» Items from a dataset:
━━━━━━━━━━━━━━━━━━━━━━━━━━━━━━

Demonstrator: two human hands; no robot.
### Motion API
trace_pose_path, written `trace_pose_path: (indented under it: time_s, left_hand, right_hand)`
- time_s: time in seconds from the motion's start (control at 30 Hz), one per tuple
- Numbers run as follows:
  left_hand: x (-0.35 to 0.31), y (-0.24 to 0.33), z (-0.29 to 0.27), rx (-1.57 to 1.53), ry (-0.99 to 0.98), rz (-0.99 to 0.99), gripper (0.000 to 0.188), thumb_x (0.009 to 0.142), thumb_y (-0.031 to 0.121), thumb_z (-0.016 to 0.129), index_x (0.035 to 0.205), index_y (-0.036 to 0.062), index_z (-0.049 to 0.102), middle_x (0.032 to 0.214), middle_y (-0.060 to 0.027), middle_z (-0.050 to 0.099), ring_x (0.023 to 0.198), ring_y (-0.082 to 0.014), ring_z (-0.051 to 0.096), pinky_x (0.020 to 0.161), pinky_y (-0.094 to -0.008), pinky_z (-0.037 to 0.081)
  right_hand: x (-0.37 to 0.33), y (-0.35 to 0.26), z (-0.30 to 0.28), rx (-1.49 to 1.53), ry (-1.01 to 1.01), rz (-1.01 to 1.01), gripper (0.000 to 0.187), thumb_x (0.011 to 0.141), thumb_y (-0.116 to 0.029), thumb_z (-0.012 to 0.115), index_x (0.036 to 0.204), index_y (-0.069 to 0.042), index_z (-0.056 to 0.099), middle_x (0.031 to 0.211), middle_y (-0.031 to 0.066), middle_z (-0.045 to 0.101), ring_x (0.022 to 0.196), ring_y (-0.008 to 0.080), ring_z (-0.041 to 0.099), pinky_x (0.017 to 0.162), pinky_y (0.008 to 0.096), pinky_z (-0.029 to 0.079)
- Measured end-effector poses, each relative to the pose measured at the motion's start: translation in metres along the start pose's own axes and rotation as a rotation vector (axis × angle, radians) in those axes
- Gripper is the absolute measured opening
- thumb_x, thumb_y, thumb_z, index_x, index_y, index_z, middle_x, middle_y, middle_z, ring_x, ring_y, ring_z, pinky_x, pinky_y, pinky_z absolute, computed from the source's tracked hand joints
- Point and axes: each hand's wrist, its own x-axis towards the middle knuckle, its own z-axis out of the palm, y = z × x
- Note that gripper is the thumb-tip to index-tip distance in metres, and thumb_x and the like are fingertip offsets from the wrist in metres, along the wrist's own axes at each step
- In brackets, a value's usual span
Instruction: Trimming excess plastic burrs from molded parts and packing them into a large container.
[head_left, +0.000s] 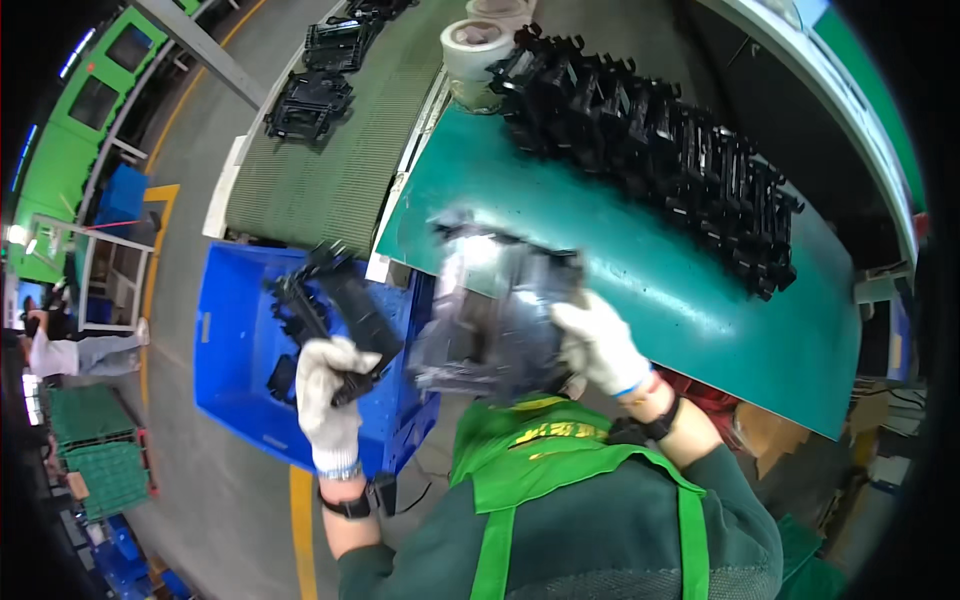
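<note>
White gloves cover both of my hands. My left hand [332, 388] is closed round the lower end of a long black plastic part [357, 310], held tilted over the blue bin [222, 370]. More black plastic pieces [283, 375] show in the bin beside it. In front of my chest, my right hand [598, 345] grips the right side of a larger black plastic frame [495, 310] with an opening in its middle. Motion smears this frame, and it hides part of the green tabletop's near edge.
Upright black frames stand in a long row [650, 150] along the far side of the green table [640, 275]. Rolls of clear film [475, 50] sit at its far left corner. The conveyor belt [335, 170] carries several black frames [308, 104]. A person [80, 357] is at far left.
</note>
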Motion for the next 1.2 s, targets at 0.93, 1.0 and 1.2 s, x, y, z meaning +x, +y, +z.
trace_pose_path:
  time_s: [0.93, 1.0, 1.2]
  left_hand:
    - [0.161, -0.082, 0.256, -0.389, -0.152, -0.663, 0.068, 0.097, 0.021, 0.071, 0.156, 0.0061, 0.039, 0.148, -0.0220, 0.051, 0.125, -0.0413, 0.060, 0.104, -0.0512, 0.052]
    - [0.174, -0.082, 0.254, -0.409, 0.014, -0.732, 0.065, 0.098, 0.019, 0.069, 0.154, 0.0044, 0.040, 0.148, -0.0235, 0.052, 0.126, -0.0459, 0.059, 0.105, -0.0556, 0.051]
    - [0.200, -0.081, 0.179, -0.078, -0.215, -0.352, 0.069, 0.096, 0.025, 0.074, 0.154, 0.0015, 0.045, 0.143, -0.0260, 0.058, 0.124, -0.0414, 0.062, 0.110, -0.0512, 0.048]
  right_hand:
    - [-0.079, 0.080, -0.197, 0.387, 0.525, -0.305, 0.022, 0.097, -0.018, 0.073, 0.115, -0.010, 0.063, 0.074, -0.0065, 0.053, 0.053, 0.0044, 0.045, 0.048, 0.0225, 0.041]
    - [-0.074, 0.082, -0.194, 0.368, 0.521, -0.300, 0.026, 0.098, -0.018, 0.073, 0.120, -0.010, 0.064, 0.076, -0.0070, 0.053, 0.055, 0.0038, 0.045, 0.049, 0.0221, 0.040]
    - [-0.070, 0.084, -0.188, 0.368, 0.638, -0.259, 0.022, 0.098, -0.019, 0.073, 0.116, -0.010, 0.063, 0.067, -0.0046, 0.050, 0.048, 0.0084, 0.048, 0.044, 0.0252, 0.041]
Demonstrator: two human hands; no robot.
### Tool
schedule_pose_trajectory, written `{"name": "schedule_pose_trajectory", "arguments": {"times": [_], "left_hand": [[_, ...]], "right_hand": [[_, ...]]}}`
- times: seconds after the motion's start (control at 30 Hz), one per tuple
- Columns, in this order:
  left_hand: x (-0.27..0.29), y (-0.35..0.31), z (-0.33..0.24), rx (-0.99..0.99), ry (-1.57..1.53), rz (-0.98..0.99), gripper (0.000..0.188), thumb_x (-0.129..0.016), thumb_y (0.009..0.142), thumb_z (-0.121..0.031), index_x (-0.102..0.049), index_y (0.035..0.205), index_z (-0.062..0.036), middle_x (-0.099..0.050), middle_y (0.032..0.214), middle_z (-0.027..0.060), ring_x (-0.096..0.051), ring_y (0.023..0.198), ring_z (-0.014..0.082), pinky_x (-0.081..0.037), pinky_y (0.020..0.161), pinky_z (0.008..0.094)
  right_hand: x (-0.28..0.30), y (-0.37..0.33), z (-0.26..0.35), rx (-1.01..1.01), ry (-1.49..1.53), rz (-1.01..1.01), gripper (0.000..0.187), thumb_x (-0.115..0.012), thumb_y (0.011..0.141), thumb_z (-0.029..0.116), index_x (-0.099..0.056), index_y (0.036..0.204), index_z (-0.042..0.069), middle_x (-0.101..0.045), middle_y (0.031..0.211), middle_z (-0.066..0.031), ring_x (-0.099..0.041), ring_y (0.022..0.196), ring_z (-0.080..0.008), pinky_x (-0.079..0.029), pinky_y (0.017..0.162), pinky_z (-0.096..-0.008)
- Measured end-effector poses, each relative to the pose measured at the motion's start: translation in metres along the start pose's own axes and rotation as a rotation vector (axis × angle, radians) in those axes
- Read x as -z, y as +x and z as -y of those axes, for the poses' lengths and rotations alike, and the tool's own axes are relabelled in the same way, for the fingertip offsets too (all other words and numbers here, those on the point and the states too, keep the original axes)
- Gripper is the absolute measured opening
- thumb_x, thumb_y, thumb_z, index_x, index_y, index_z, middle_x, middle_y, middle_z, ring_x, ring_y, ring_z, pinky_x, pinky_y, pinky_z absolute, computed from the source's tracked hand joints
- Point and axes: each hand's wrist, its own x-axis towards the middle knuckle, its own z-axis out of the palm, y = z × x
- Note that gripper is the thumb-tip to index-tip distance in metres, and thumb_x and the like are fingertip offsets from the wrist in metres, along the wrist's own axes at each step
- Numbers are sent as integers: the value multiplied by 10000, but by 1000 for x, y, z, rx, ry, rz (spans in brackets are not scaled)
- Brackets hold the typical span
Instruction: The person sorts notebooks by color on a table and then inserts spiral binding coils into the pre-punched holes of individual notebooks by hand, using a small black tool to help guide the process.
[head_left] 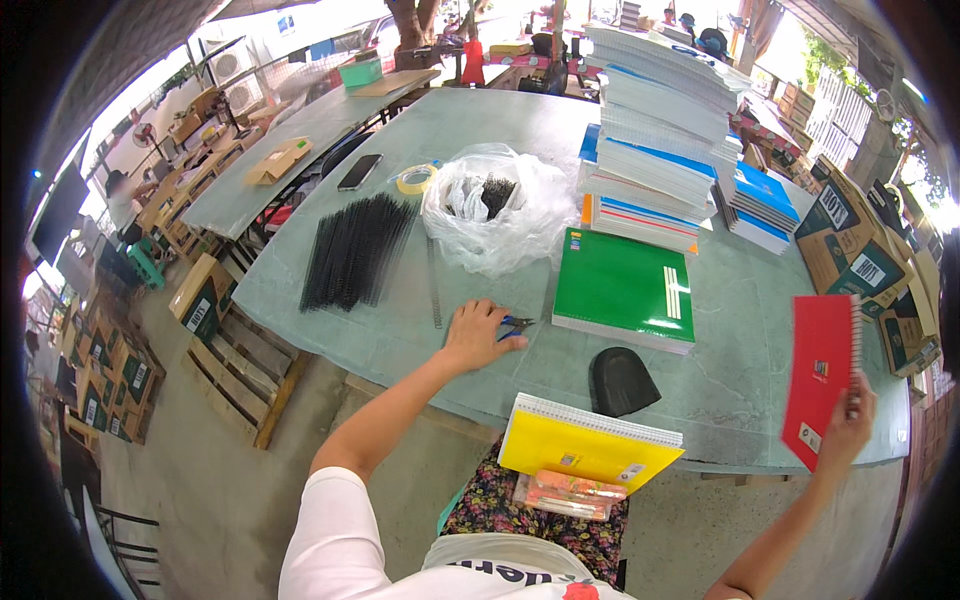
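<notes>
A wide grey-green bench (400, 345) stretches before a person in a white shirt (335, 535). On it rises a tall, many-layered stack of notebooks (650, 180), with a green-covered pile (620, 280) in front. At the bench's right side leans a brown carton (845, 240) with dark green panels; I cannot see into it. Near the bench's middle, a crumpled clear plastic bag (500, 245) gapes open, with dark coils (497, 195) inside. The red notebook (812, 370) is at the bench's right front edge: bright cover, small central emblem, pale label near the bottom, spiral binding along its right side. The right hand (848, 425) pinches it by that bound side, near the lower corner. The left hand (475, 335) lies on the bench, fingers and thumb about blue-handled pliers (516, 322); I cannot tell whether they grip them.
</notes>
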Motion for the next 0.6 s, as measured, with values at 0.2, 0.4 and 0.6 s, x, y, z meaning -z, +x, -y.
{"name": "schedule_pose_trajectory", "arguments": {"times": [0.2,0.4,0.6], "left_hand": [[19,0,22,294,107,-131,436,-621,796,-370,-548,979,19,-560,936,224,-538,916,385,-422,791,464],[46,-45,123,286,32,-269,197,-498,841,-160,-504,786,29,-544,677,201,-536,592,360,-412,561,450],[159,-61,43,566,-836,-632,205,-575,892,-250,-508,830,-67,-494,635,-1,-453,498,58,-329,371,192]], "right_hand": [[-136,-86,-125,-89,-131,298,249,-612,754,116,-615,993,43,-534,811,-116,-539,748,-264,-443,677,-365],[-168,-86,-107,-56,11,252,235,-621,727,126,-641,942,33,-567,784,-134,-553,765,-287,-443,705,-379],[-159,-65,-82,-39,48,341,217,-639,724,102,-641,925,20,-560,777,-150,-558,779,-309,-452,740,-387]]}}
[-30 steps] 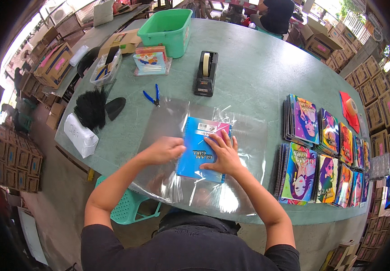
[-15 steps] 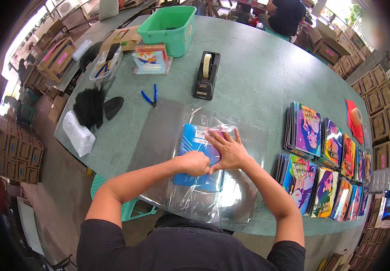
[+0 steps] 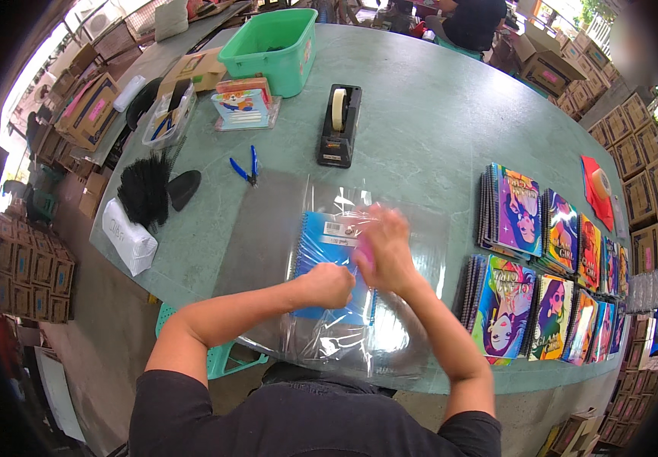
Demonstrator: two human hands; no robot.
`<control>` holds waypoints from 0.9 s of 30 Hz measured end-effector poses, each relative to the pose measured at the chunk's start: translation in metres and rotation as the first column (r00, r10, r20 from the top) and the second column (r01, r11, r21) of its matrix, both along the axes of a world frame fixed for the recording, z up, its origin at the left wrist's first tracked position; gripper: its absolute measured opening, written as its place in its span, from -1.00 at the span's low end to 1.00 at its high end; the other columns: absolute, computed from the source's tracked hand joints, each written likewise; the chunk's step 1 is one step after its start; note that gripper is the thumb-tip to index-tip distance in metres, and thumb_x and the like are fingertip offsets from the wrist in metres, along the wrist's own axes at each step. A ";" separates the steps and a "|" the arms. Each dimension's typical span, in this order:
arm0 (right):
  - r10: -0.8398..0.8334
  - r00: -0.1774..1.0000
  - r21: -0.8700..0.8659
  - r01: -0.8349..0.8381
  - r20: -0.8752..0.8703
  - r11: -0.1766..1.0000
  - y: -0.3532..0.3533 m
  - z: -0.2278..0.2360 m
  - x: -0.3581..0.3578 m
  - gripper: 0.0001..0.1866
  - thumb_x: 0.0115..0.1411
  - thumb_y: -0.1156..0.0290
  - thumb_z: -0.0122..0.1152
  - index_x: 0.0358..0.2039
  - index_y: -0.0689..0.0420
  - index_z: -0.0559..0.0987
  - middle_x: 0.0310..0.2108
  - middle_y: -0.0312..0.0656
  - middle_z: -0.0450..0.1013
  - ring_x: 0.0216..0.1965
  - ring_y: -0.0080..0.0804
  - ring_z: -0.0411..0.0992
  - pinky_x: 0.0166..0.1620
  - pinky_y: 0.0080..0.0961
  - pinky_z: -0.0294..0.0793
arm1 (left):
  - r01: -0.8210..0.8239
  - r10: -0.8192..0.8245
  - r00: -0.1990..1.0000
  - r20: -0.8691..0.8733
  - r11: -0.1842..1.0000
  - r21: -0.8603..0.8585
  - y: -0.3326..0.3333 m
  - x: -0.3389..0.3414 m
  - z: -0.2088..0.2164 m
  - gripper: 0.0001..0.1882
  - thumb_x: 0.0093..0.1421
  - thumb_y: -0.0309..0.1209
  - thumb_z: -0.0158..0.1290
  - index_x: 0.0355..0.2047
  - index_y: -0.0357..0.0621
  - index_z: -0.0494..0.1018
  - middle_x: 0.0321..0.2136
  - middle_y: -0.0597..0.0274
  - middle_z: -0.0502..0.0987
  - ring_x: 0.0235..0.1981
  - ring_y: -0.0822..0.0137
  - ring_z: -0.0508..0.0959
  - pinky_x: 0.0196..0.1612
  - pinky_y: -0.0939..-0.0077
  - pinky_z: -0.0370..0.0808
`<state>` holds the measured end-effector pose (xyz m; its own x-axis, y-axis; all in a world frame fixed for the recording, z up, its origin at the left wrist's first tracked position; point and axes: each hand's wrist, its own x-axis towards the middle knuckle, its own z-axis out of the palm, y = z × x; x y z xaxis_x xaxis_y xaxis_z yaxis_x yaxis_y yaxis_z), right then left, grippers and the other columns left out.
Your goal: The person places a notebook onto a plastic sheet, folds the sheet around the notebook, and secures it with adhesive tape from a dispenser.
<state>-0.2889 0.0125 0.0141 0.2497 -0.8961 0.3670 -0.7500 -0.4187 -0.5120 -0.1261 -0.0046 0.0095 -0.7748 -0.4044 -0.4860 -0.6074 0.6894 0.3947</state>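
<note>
Spiral notebook (image 3: 311, 247) under clear film (image 3: 416, 225) by the table's (image 3: 428, 107) near edge; over it, I see the left hand (image 3: 327, 286) fisted just beside the right hand (image 3: 387, 253), too blurred to read. Far-left edge: green tub (image 3: 289, 72), something dark inside; clear tray (image 3: 163, 139) with blue and black items.

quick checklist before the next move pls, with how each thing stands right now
1. Blue notebook covered by clear film: ok, creases and glare run across its cover.
2. Film smooth: not ok, it is wrinkled over and around the notebook.
3. Left hand gripping film: cannot tell, the fingers are curled in and their tips are hidden.
4. Right hand pressing on the notebook: cannot tell, it is motion-blurred above the right side.
5. Tape dispenser loaded: ok, a roll sits in it.
6. Stacked notebooks away from the film: ok, they stand apart on the right.
</note>
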 end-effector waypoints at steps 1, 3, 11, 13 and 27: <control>0.230 0.954 0.092 -0.216 -0.191 0.972 0.017 0.021 -0.003 -0.08 -0.24 0.22 0.42 0.20 -0.26 0.21 0.25 -0.34 0.10 0.29 -0.14 -0.09 0.25 0.05 -0.19 | -0.002 0.002 0.999 -0.039 1.000 -0.002 0.004 0.005 -0.004 -0.66 -0.02 -0.27 -0.02 -0.38 -0.35 0.48 -0.43 -0.20 0.52 -0.34 -0.05 0.56 -0.21 0.15 0.50; 0.459 0.820 0.309 -0.363 -0.344 0.879 0.028 0.027 -0.010 -0.04 -0.25 0.21 0.42 0.22 -0.28 0.16 0.22 -0.42 0.14 0.29 -0.17 -0.07 0.25 0.06 -0.19 | -0.016 0.016 1.000 -0.022 1.000 -0.004 0.013 0.003 0.007 -0.60 -0.04 -0.25 0.00 -0.35 -0.41 0.46 -0.41 -0.21 0.52 -0.32 -0.06 0.55 -0.21 0.16 0.50; 0.387 0.826 0.477 -0.168 -0.410 0.863 0.036 0.009 -0.012 -0.16 -0.19 0.09 0.33 0.19 -0.33 0.24 0.19 -0.56 0.19 0.27 -0.27 -0.02 0.22 0.04 -0.16 | 0.013 0.057 0.981 -0.187 0.935 0.355 -0.017 0.035 0.024 -0.50 0.05 0.03 0.05 -0.36 -0.25 0.48 -0.37 -0.04 0.50 -0.24 0.07 0.51 -0.17 0.27 0.43; 0.321 0.847 0.426 -0.127 -0.423 0.896 0.043 0.001 -0.012 -0.28 -0.15 0.09 0.30 0.12 -0.32 0.34 0.18 -0.61 0.19 0.25 -0.31 0.02 0.21 0.03 -0.15 | -0.472 0.609 0.721 -0.330 0.781 0.410 -0.067 0.062 0.011 -0.67 0.09 -0.14 0.11 -0.45 -0.20 0.49 -0.47 0.00 0.50 -0.32 0.13 0.51 -0.23 0.29 0.42; 0.213 0.919 0.436 -0.051 -0.332 0.899 0.057 -0.004 0.000 -0.28 -0.21 -0.02 0.29 0.07 -0.28 0.40 0.16 -0.61 0.23 0.22 -0.30 0.03 0.21 -0.18 -0.06 | -0.782 0.546 0.623 -0.560 0.403 -0.476 -0.201 0.134 -0.056 -0.76 0.08 -0.30 0.07 -0.36 -0.25 0.46 -0.26 0.09 0.46 -0.16 0.08 0.41 -0.13 0.23 0.41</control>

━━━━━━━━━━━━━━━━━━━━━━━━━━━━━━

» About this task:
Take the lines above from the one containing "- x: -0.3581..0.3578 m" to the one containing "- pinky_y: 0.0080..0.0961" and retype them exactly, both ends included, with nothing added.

» Problem solution:
  - x: -0.3581..0.3578 m
  - gripper: 0.0001..0.1866
  - thumb_x: 0.0115..0.1411
  - thumb_y: -0.1156..0.0290
  - thumb_z: -0.0122..0.1152
  - index_x: 0.0358..0.2039
  - index_y: -0.0689..0.0420
  - index_z: -0.0559..0.0987
  - middle_x: 0.0310..0.2108
  - middle_y: -0.0312..0.0656
  - middle_z: -0.0450..0.1013
  - ring_x: 0.0216..0.1965
  - ring_y: -0.0080..0.0804
  - ring_z: -0.0411..0.0992
  - pinky_x: 0.0166..0.1620
  - pinky_y: 0.0080..0.0961

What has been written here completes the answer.